What to do: Go through the entries below and tally each line holding the string "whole". Return the number only.

Records provided:
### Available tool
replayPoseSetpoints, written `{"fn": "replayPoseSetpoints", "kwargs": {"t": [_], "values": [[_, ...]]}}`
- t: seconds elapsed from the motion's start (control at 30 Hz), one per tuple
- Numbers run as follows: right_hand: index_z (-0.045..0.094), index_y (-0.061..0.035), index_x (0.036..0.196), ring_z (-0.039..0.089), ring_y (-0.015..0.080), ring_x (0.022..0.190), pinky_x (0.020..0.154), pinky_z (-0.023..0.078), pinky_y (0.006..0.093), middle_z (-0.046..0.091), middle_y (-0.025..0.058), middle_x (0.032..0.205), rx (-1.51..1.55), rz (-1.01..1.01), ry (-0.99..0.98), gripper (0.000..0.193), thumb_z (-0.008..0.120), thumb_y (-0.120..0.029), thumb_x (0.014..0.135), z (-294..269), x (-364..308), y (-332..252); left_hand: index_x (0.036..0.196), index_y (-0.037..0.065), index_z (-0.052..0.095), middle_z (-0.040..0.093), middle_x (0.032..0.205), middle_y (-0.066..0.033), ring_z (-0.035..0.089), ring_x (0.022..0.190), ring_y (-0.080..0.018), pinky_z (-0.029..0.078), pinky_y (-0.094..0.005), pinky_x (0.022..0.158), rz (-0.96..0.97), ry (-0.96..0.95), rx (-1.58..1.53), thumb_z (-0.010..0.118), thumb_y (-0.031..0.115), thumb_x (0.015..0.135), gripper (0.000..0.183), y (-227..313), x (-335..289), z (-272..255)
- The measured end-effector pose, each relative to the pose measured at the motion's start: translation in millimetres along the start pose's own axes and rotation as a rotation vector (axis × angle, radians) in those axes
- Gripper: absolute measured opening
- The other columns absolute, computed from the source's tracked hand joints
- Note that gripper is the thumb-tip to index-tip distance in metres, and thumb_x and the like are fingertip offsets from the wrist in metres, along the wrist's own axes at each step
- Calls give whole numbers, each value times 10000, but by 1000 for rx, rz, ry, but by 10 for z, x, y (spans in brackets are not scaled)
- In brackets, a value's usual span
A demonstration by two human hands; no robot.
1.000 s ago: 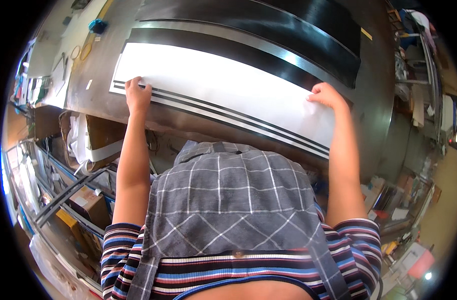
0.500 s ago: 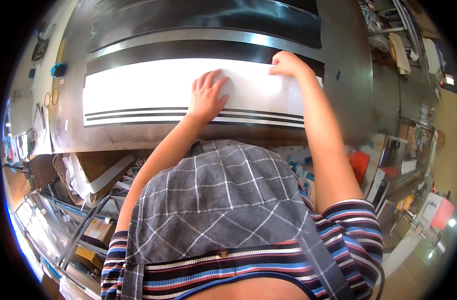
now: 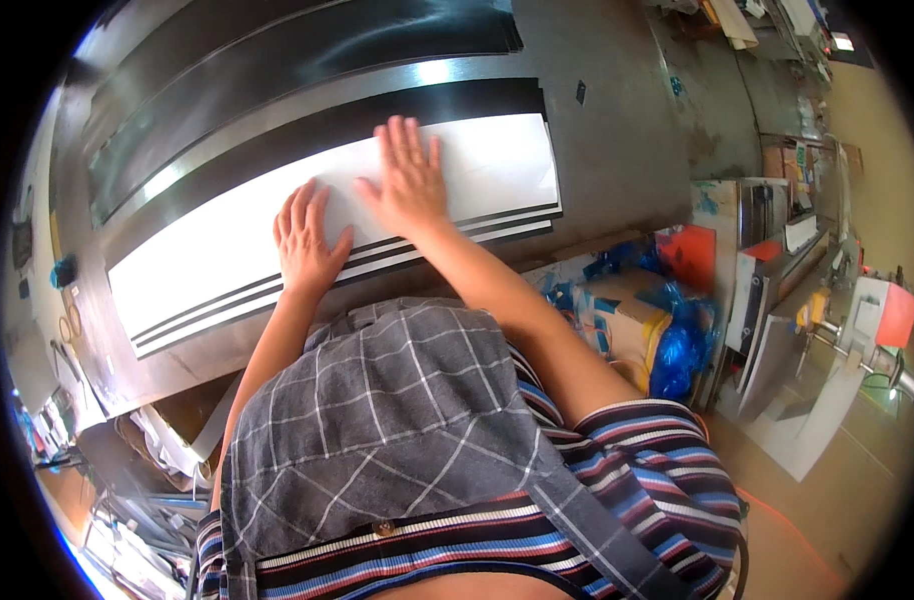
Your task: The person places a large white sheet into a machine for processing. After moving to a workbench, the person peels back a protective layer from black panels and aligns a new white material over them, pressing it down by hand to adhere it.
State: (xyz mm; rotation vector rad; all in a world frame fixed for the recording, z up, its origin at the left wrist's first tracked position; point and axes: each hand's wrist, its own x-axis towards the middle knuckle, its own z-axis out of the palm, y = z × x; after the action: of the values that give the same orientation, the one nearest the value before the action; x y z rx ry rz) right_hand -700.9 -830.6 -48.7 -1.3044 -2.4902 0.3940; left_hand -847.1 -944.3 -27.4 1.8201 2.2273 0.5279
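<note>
A long white sheet lies across the metal worktop in front of me. Black and white stripes run along its near side, and a black strip shows beyond its far edge. My left hand rests flat on the sheet, fingers slightly spread. To its right and a little farther away, my right hand lies palm down on the same sheet, its fingers stretched toward the far edge and its thumb out to the left. Neither hand grips anything.
Dark glossy sheets lie on the worktop's far part. Scissors and a blue roll are at the left. Below the worktop's near edge, to the right, sits a carton with blue plastic. Machinery stands at far right.
My right hand has left the sheet's far right edge, where its fingers were curled, and now lies flat nearer my left hand. The view has turned, so the sheet appears slanted.
</note>
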Motion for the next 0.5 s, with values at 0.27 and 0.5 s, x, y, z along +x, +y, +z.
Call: {"fn": "replayPoseSetpoints", "kwargs": {"t": [0.27, 0.5], "values": [[195, 13, 1463, 117, 327, 1437, 1150, 80, 507, 160, 216, 1534, -265, 432, 3, 818, 473, -505, 894, -627, -307, 1284, 1430, 93, 337, 290, 1497, -140, 226, 1393, -329, 155, -482, 1123, -367, 179, 148, 622, 382, 827, 727, -1055, -284, 59], [207, 24, 1456, 133, 339, 1431, 1149, 85, 498, 169, 231, 1527, -275, 452, -18, 811, 485, -482, 886, -679, -318, 1274, 1499, 134, 186, 120, 1571, -89, 94, 1447, -281, 119, -501, 1135, -904, 120, 436, 319, 612, 930, 755, -2696, -604, -461]]}}
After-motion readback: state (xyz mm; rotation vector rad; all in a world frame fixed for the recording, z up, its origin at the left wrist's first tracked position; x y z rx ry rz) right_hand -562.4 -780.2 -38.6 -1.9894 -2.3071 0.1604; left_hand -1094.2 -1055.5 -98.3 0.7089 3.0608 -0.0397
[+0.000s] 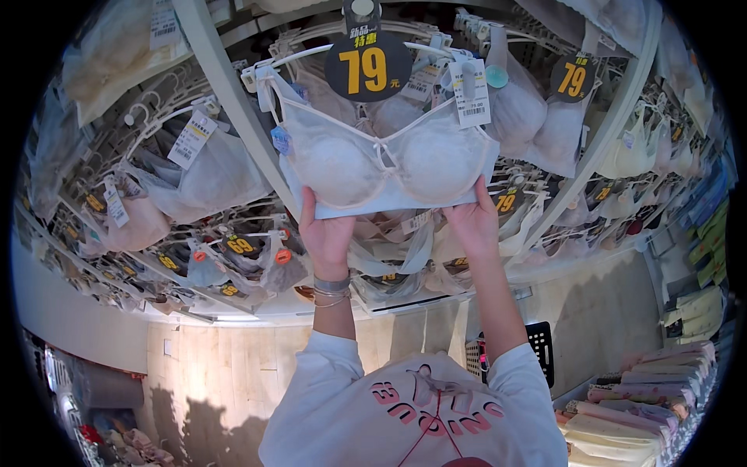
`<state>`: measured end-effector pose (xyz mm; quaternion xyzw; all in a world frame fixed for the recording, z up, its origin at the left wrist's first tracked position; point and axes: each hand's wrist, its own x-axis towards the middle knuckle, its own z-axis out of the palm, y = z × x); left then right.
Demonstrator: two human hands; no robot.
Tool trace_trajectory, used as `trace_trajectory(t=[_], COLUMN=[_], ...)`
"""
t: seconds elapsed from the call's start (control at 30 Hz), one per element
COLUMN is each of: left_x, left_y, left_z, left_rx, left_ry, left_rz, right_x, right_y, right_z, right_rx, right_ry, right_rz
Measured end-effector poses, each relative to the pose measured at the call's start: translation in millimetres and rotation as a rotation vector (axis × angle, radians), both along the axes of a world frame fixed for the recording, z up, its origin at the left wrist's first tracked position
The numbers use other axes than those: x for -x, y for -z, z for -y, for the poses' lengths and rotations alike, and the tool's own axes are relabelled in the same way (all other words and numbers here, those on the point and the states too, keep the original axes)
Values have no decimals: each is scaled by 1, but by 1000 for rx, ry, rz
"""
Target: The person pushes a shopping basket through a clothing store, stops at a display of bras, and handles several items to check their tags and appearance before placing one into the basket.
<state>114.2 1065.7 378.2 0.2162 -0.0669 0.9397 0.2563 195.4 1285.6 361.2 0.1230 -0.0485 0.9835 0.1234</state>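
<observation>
A pale, sheer white bra (334,167) hangs on a white hanger (299,54) at the front of the rack. My left hand (327,233) grips its lower band at the left corner, thumb in front and the fingers hidden behind. At the right corner my right hand (473,226) holds the same band, thumb up against the cup's edge. A round black price sign (368,66) with yellow print covers the middle of the hanger. From the right strap dangles a white paper tag (469,97), and a small blue tag (281,141) sits by the left strap.
Racks of bras surround me, including a tagged white one (222,167) to the left and a pale one (529,109) to the right. White frame posts (226,86) separate the sections. A black basket (540,350) is beside my right arm. Folded garments (622,420) fill the lower right.
</observation>
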Motion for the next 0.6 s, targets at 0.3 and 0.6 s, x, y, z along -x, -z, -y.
trace_trajectory(t=[0.3,0.6], left_x=[9,6], left_y=[4,-4], left_z=[-4,-4], left_rx=[110,212], left_ry=[-11,-96], left_rz=[129,119], right_x=[5,17], right_y=[-10,-13], right_z=[-1,-4], right_rx=[-124,-207], right_ry=[52,53], right_rz=[141,205])
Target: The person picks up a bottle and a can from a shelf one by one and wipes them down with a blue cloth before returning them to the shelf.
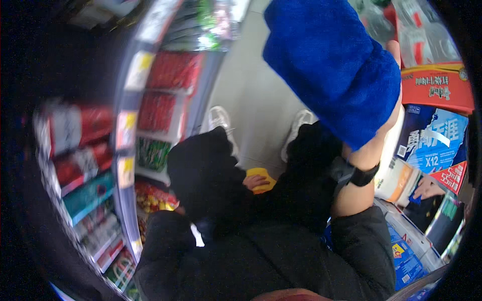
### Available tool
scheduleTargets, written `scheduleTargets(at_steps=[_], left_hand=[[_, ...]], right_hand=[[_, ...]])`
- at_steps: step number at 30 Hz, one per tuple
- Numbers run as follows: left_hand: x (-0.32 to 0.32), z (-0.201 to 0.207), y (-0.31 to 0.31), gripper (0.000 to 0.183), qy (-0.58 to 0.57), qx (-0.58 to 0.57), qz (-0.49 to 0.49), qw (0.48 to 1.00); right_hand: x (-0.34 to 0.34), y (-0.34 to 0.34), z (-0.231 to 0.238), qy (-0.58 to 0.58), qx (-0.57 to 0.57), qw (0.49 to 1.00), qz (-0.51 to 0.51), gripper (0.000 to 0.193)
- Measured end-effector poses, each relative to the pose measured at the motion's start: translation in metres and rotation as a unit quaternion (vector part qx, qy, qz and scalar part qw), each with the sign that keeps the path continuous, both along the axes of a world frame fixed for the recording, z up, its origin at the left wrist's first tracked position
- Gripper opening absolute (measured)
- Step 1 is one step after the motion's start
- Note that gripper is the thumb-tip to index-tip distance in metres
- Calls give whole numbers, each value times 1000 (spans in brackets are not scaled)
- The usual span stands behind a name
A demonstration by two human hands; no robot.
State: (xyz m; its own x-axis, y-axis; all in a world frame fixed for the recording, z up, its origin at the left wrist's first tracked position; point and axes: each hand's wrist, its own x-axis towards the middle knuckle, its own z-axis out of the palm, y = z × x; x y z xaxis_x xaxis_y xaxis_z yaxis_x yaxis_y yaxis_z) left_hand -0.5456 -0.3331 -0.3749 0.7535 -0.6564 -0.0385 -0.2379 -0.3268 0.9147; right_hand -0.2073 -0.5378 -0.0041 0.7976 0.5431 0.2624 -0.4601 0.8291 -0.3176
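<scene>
"Head view, quick q: what've you got at yr R hand (389,123)?"

"Blue cloth (334,70), upper right of centre. It covers most of yr hand; only the hand's outer edge & a fingertip (394,51) show past its right side, so can't tell if yr fingers are apart, together or clamped on it."

"And yr L hand (256,181)?"

"Low, btwn yr knees (198,155), on a yellow thing (263,175). Yr fingers lie close together over it; can't tell if they're gripping, & too little shows to say what it is."

"What's abt you on the R?"

"Right by the cloth you've a red box (437,88), w/ a blue carton (434,138) just below it in view, & clear-wrapped goods (429,42) above. Dark watch (364,175) on yr R wrist; black sleeve (361,246) ends short of it."

"L side?"

"Shelf edge (133,200) w/ small tags (129,168) runs alongside you. Red packs (173,70) sit to its R, a green pack (153,153) nearer you. Further L, a teal pack (90,195), a bit blurry. Yr white shoes (219,119) stand apart on the grey floor (251,75)."
</scene>
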Motion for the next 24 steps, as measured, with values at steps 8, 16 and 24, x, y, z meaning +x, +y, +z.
scheduleTargets(at_steps=[8,16,24], left_hand=[[-9,132,125,28,100,116,145,978],[2,345,129,22,-77,60,520,848],[-4,329,49,35,-227,263,398,849]], right_hand=[[-28,25,63,-36,-39,997,-48,44],[-86,30,79,-152,5,975,-164,32],[-108,43,71,-388,-394,685,-474,31]])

Answer to the problem: 2